Nostromo
- Manufacturer: Belkin, Razer
- Type: Gaming peripheral
- Released: 2001
- Connectivity: USB

= Nostromo (game controller) =

Video game keypad controller

The Nostromo is a USB video game controller designed by Belkin. Formerly called the Belkin Nostromo SpeedPad, it was succeeded by the Razer Nostromo, which was co-developed by Belkin and Razer. It can be considered a keyboard/joystick/mouse hybrid, commonly (as of 2025) referred to as a "gaming keypad" by online retailers. It can also be used outside of games, for example to support cartographic software.

==Models==
The first model of the Nostromo, the Belkin Nostromo SpeedPad n50, was announced in 2001 alongside the company's n30 GameMouse as a double-handed control system.
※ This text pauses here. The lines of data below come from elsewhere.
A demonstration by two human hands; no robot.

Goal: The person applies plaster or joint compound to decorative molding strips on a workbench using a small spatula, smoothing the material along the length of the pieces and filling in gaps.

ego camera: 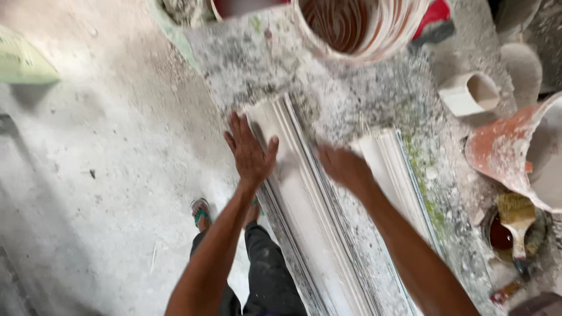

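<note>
Head view: forearms come in from 6 o'clock, nearest the camera. Left hand [250, 153] lies flat, fingers spread, palm down on the left edge of a long white plaster moulding [304, 199] that runs from about 11 o'clock to 6 o'clock along the bench [351, 105]. Not gripping, just pressing. Right hand [342, 167] is on the same moulding's right side, blurred; looks flat and unclenched, can't tell more. Hands apart, one per side of the piece.

Second moulding [393, 175] lies just beside, at 3 o'clock of the right hand, parallel.

Progress, my read: both pieces look cast and smooth, profile ribs formed, so shaping seems done; the one under the hands sits in its mould frame, not lifted out.

Around: bucket [357, 26] with brown-streaked inside at 12 o'clock, short white pipe piece [468, 93] at 2 o'clock, plaster-caked orange basin [515, 152] at 3 o'clock, brush [517, 219] in a small pot at 4 o'clock. Sandalled foot [200, 212] on the dusty floor [88, 175] at 7 o'clock.
</note>
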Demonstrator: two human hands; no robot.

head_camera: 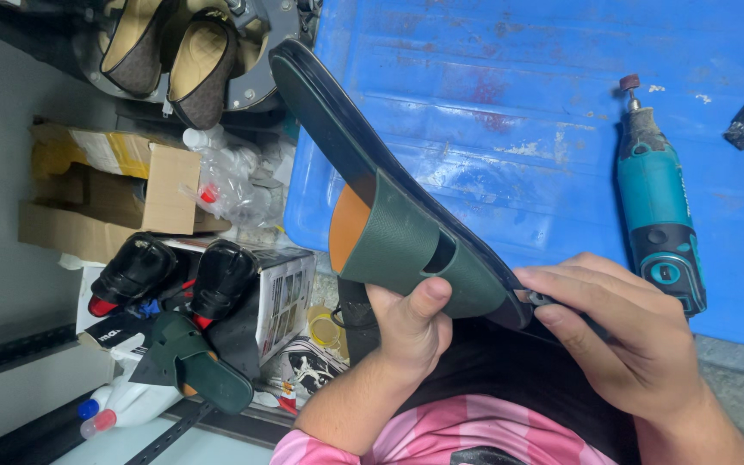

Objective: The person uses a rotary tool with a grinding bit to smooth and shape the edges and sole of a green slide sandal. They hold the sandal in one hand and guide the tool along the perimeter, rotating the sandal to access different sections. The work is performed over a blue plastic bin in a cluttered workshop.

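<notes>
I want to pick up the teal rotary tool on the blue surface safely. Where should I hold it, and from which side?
Probably grip the rotary tool around its thick teal body, coming from the right, where the blue surface lies bare. It lies flat with its grinding tip pointing away from the person, so keep fingers off that narrow end.

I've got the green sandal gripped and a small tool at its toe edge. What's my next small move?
Probably draw the tool in the right hand slowly along the sole edge: its tip sits at the toe of the green sandal, which the left hand grips by the strap, tilted over the blue surface.
</notes>
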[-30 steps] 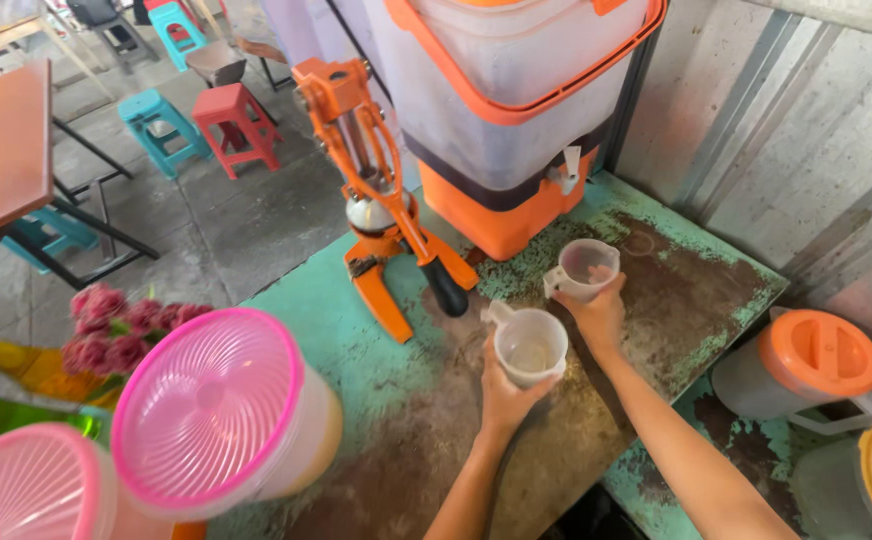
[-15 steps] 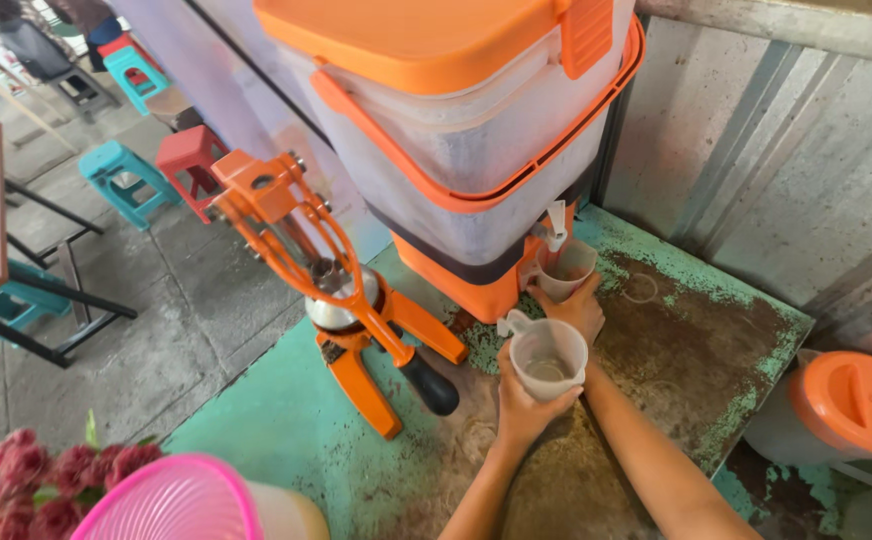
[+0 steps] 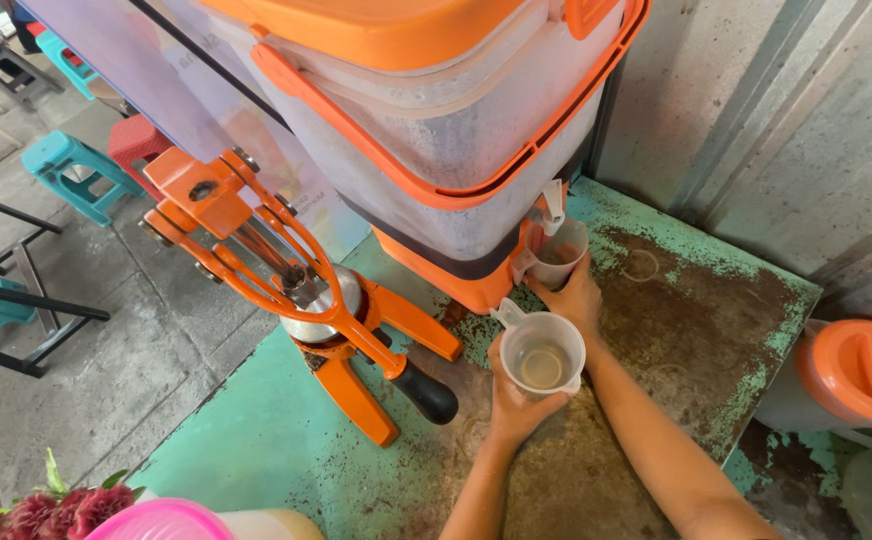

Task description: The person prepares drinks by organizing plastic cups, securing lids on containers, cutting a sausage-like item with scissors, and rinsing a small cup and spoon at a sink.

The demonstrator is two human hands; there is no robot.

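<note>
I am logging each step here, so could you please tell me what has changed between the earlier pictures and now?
The right hand has carried its clear plastic cup up from above the table to just under the white tap of the orange-lidded drink dispenser. The left hand still holds the handled measuring cup, now a little nearer the dispenser. The orange lever juicer and green table stayed put.

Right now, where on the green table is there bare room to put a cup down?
Bare top lies right of the right hand, toward the wall edge of the table, and front-left below the orange press. It is crowded at the dispenser tap, where both cups and the left hand sit.
</note>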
In January 2008, an updated version called the n52 Tournament Edition was released. This version does not feature the word "Nostromo", and has the additional "te" in styling, meaning "Tournament Edition". The device is black and has a blue backlit keypad and scroll wheel. The user can "hot-swap" player profiles, a capability supported by built-in memory. The device runs software created by Razer.
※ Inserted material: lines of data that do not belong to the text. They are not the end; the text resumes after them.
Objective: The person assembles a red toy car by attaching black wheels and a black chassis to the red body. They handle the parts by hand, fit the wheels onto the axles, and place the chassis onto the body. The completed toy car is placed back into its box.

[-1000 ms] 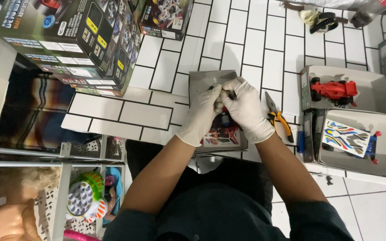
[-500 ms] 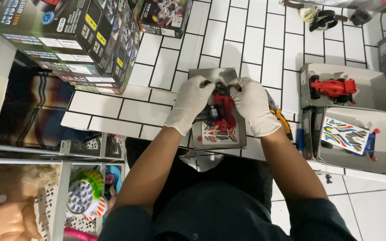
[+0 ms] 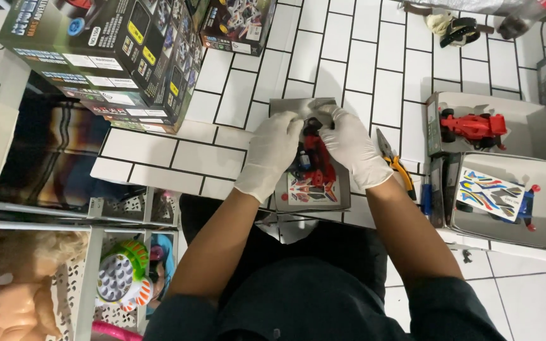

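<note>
A shallow grey box tray [image 3: 342, 197] lies on the white tiled floor in front of my lap. Inside it sit a red toy car [image 3: 316, 161] and a colourful sticker sheet [image 3: 311, 189]. My left hand [image 3: 274, 153], in a white glove, rests on the tray's left side beside the car. My right hand [image 3: 349, 144], also gloved, is at the tray's upper right. Both hands pinch a small grey piece [image 3: 316, 105] at the tray's far edge above the car.
Orange-handled pliers [image 3: 394, 163] lie just right of my right hand. Further right, an open box holds a red toy racer [image 3: 473, 125] and another holds a sticker sheet [image 3: 489, 193]. Large toy boxes [image 3: 102, 57] stand at upper left; a shelf with toys [image 3: 121, 281] is lower left.
My hands have spread apart from a tight clasp over the tray, uncovering the red toy car and sticker sheet, and moved toward the tray's far edge.
</note>
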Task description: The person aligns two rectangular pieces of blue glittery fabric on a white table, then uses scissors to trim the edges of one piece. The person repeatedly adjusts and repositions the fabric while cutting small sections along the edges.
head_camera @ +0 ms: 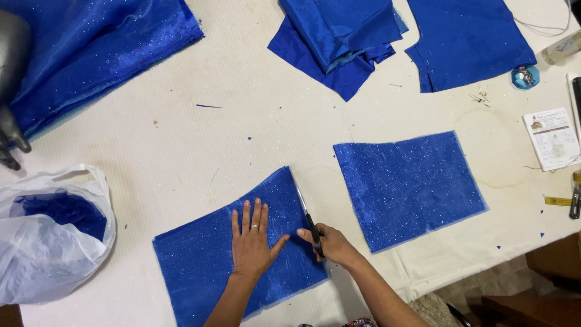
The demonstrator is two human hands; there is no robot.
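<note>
Fingers of the left hand (251,239) are spread flat, pinning the glittery blue fabric piece (206,260) at the near table edge, while the right hand (330,242) is wrapped around scissors (308,218) running along its right edge. Looks thin, floppy and slippery, so I'd press close beside the blades.

Glittery royal-blue fabric piece (206,260), cream ribbed table cover (242,139), white plastic bag (36,266), black-handled scissors (310,225)

White printed card (552,138), table's right edge
</note>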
On November 29, 2010, Razer released the Razer Nostromo, an upgraded version of the Belkin controller that increased the amount of switchable keymaps and profiles.

==Specifications==
The n52 is made in a black and silver design with a few orange accents. It features a rubber-coated base, and is weighed down with a metal weight for stability. The user must place his left hand on the device to use it, as it was designed for right-handed people, who usually use a mouse with their right hands. The n52 has a movable hand rest which can be set to 2 locations or removed to create 3 different hand positions to better suit various hand sizes by means of lifting the rest off the unit.
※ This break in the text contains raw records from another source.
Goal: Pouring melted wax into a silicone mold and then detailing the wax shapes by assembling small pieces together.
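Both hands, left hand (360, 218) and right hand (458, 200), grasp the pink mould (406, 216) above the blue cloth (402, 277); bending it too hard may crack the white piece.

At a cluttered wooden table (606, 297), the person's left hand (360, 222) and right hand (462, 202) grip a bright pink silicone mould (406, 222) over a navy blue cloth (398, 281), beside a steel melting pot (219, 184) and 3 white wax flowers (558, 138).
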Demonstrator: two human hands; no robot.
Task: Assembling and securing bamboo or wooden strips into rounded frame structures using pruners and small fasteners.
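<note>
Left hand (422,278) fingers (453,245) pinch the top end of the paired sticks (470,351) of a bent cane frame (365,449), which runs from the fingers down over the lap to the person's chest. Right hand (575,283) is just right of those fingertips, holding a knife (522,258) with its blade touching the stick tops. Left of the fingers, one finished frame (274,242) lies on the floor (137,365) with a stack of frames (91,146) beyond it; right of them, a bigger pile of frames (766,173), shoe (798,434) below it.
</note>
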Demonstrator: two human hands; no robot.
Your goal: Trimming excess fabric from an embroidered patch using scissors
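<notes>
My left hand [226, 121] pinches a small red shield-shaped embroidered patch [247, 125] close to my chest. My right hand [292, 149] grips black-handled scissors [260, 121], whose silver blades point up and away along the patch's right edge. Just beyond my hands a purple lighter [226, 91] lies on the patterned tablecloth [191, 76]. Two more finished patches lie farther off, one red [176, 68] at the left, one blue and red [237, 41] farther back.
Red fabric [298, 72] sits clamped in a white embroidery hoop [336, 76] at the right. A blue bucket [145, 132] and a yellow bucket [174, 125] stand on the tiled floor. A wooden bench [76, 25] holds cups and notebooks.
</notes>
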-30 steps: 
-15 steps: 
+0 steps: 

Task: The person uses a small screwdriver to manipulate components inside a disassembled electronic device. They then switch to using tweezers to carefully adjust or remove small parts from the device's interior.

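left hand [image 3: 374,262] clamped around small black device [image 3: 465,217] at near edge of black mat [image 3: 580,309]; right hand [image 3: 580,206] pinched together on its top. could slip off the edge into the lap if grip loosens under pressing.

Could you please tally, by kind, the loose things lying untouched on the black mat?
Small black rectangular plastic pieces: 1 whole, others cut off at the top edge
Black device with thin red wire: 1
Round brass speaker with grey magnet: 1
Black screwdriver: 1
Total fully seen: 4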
A large space is used for a keyboard-like section with 14 keyboard keys, numbered 1 through 14, by default used to represent the WASD space on regular keyboards in the case of first-person shooters, one of the intended target audiences of the n52. These keys can be controlled with the users second to fifth fingers. Below where the thumb rests, there is a slightly wider keyboard-style button, labeled 15, similar in use to the shift key on regular keyboards.

On the right side of the device, there is a scroll wheel, like those normally found on mice, which can be controlled with the index finger. To the right of that, there is a round button, as well as an 8-way D-pad normally found on gamepads, intended to be used with the thumb.

==Programming==
All of these controls can be programmed with the included "Nostromo Array Programming Software" to emulate any keyboard function or keyboard macro. They can also be programmed to change the device's "state". The n52 has 4 different color-coded states, indicated by 3 LEDs below the fifteenth button. If a user changes the state of the device from the normal one, the red, green, or blue LED lights up, and all other controls now represent a different function. The state-button can be set to act as a temporary shift button that works while it is pressed, a toggle button, or it can be set to work until it is pressed again. In total, this allows up to 104 different functions. The software can recognize games by their executable filenames, and automatically load the appropriate profile when that game is started. User-created profiles, which are technically single files, can be submitted to Belkin via e-mail, making them available for others to download.

The ability to add macros allows users to more easily work with data in spreadsheets and similar programs by creating a row of: Cut, Copy, Paste, and Enter keys, and by making the D-pad emulate the arrow keys.